[IPython-dev] 0.11rc1 : problem with tutorial for PBS in http://ipython.org/ipython-doc/dev/parallel/parallel_process.html
Johann Cohen-Tanugi
johann.cohentanugi at gmail.com
Wed Jul 6 08:33:36 EDT 2011
hi Min, so your fix worked, thanks. I managed to connect to SGE running
engines within an ipython session, and thus started to clone the code
for LSF. But I have the following issue : with the LSF farm I have at
hand, I am forced to use "bsub < batch_script" rather than "bsub
batch_script". I asked the admins about this and hope to have an answer
tonight. Note that in
, the same issue seems to have been encountered as I can see :
bsub < $1
So I tried
class LSFLauncher(BatchSystemLauncher):
"""A BatchSystemLauncher subclass for LSF."""

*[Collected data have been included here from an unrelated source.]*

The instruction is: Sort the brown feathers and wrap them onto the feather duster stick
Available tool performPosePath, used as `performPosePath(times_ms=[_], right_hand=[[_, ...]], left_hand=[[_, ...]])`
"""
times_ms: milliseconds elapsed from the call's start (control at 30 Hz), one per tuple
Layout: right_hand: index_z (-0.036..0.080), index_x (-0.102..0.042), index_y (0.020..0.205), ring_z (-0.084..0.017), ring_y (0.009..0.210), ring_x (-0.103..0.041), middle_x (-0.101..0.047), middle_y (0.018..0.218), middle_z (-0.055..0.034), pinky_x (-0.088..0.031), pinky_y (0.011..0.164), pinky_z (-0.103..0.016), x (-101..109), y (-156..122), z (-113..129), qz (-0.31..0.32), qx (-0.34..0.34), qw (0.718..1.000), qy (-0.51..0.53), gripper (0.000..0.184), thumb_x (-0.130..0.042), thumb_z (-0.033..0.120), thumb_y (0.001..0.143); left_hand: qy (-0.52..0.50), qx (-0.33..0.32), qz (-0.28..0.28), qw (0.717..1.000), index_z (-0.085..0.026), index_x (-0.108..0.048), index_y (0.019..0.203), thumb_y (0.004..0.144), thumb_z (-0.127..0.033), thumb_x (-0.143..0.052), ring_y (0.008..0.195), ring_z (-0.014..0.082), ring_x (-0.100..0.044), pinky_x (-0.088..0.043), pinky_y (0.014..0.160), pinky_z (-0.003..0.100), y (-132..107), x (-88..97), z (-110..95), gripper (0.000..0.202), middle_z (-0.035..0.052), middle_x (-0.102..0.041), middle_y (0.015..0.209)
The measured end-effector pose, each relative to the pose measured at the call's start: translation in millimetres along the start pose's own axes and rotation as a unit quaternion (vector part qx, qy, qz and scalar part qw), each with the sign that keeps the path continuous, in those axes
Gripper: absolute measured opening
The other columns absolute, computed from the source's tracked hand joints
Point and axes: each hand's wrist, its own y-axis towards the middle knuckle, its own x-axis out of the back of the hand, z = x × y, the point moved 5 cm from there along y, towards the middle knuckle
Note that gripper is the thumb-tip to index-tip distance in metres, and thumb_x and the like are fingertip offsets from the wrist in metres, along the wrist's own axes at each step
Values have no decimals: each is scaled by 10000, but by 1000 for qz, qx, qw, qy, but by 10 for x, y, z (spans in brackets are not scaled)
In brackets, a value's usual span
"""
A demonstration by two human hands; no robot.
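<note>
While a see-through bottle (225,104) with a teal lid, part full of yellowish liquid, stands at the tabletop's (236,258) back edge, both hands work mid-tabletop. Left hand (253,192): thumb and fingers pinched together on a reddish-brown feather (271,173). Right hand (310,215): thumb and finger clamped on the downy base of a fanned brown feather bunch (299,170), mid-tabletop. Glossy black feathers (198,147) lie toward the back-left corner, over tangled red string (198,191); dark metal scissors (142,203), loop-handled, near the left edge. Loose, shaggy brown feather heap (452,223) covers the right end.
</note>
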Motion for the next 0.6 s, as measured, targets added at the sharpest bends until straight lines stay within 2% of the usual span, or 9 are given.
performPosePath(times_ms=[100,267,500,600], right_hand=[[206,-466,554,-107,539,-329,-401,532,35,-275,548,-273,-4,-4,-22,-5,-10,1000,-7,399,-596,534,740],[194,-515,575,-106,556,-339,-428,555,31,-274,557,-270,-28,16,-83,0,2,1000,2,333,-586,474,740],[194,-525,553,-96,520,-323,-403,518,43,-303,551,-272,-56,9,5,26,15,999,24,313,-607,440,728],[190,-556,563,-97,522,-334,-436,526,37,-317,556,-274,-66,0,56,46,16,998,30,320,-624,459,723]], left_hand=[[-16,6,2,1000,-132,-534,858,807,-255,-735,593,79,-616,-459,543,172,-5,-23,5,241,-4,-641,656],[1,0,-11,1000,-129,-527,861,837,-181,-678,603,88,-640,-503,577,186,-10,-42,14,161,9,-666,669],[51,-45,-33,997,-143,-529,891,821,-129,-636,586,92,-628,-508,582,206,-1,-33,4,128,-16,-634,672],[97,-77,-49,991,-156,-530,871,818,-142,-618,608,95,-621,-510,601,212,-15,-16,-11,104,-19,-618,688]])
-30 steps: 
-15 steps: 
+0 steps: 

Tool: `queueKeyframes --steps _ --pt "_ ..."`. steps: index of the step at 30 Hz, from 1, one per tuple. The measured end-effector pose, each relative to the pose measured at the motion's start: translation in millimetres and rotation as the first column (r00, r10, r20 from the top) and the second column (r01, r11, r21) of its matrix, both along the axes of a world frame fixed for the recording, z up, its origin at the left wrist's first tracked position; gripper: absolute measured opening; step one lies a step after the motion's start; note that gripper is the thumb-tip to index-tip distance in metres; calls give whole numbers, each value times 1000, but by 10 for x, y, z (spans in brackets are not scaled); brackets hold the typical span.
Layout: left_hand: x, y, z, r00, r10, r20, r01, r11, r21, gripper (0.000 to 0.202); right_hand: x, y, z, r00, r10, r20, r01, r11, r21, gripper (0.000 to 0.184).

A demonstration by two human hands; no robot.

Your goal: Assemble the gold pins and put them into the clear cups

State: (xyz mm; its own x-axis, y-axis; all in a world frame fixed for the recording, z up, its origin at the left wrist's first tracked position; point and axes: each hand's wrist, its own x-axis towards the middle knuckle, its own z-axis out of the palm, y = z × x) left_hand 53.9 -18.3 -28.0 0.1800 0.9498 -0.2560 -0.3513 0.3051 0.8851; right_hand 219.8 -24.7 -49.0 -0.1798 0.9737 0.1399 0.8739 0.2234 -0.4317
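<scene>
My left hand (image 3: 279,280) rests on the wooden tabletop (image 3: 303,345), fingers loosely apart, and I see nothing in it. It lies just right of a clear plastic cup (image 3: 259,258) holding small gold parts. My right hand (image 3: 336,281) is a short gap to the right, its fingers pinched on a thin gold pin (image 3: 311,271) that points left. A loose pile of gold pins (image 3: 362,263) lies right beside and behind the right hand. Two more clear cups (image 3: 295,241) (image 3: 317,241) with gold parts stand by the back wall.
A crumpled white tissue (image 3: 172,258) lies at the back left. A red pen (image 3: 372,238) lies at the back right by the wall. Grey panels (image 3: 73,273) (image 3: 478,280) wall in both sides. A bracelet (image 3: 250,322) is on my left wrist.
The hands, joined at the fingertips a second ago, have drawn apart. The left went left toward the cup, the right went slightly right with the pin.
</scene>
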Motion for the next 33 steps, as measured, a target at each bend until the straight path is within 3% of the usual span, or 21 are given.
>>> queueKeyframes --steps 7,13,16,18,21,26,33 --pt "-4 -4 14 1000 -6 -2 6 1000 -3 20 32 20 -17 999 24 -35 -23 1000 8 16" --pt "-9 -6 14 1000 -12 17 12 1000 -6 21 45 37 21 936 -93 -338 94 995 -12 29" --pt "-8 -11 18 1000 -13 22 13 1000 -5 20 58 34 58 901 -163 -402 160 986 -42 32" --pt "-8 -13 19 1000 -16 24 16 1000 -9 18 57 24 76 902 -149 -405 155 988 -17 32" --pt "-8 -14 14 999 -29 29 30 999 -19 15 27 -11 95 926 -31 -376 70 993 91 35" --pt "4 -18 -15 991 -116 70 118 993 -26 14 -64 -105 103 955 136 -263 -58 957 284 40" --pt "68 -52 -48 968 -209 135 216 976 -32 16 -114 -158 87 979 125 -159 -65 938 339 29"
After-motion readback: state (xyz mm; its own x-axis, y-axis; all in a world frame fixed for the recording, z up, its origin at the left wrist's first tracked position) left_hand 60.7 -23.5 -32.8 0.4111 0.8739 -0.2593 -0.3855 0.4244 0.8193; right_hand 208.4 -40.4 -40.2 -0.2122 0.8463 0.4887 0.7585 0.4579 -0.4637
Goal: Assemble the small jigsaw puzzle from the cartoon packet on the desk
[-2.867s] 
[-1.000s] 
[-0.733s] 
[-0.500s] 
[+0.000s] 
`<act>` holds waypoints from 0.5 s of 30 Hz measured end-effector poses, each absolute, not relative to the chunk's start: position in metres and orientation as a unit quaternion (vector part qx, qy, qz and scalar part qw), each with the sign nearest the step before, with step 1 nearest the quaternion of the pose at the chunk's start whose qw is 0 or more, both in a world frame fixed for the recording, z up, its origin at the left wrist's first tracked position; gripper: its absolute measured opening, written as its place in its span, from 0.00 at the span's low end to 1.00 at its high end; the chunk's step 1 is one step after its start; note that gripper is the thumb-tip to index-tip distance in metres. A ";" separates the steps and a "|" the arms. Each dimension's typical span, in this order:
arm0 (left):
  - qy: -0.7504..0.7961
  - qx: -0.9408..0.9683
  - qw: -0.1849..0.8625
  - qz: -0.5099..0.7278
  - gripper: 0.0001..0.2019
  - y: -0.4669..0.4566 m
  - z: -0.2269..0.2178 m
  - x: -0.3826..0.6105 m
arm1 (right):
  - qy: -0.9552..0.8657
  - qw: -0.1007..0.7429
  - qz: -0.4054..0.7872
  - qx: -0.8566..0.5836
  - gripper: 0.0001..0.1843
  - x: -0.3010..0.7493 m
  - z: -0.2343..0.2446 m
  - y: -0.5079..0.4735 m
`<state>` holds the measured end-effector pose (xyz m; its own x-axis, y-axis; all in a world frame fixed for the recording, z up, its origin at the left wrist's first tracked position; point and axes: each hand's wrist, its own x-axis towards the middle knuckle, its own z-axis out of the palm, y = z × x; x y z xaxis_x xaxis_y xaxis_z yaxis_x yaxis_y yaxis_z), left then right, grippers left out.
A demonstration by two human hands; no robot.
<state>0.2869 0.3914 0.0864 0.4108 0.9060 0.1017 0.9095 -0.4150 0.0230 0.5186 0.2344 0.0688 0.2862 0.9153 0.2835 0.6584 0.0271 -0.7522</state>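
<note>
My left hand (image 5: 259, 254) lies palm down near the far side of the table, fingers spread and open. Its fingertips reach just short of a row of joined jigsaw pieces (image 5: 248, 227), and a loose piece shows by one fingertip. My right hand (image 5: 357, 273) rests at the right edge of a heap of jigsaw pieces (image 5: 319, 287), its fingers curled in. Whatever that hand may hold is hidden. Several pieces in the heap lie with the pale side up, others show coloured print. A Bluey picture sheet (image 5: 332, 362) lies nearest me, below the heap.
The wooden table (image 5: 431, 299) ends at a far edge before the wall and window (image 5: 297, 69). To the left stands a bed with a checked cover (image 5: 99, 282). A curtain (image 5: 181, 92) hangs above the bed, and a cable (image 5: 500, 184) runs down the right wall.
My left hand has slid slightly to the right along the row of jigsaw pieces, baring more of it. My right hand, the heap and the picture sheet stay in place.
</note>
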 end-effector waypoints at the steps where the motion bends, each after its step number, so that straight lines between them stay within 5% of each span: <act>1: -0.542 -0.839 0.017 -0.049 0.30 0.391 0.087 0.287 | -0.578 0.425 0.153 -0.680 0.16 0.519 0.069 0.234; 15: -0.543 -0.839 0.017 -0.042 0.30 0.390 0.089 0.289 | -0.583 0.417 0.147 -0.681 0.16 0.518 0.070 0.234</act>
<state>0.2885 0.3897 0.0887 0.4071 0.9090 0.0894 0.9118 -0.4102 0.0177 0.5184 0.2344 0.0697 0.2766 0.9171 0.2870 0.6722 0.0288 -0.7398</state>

submit_command = List(['bsub >'], config=True,<....>
but this results in a crash :
-bash-3.2$ ipcluster start n=4 profile=lsf
[IPClusterStart] Using existing profile dir:
[IPClusterStart] Starting ipcluster with [daemon=False]
[IPClusterStart] Creating pid file:
[IPClusterStart] Starting LocalControllerLauncher:
'--log-to-file', 'log_level=20',
[IPClusterStart] Process
started: 16921
[IPClusterStart] Starting 4 engines
[IPClusterStart] Starting 4 engines with LSFEngineSetLauncher: ['bsub
\\<', u'/u/ec/cohen/.config/ipython/profile_lsf/lsf_engines']
[IPClusterStart] adding job array settings to batch script
[IPClusterStart] Writing instantiated batch script:
ERROR:root:Error in periodic callback
Traceback (most recent call last):
line 432, in _run
line 258, in start_engines
line 1049, in start
return super(LSFEngineSetLauncher, self).start(n, profile_dir)
line 902, in start
output = check_output(self.args, env=os.environ)
line 51, in check_output
p = Popen(*args, **kwargs)
line 633, in __init__
errread, errwrite)
line 1139, in _execute_child
raise child_exception
OSError: [Errno 2] No such file or directory
[IPClusterStart] [IPControllerApp] Using existing profile dir:
ERROR:IPClusterStart:[IPControllerApp] Using existing profile dir:
[IPClusterStart] Scheduler started [leastload]
ERROR:IPClusterStart:Scheduler started [leastload]
and the engines are not started in the batch....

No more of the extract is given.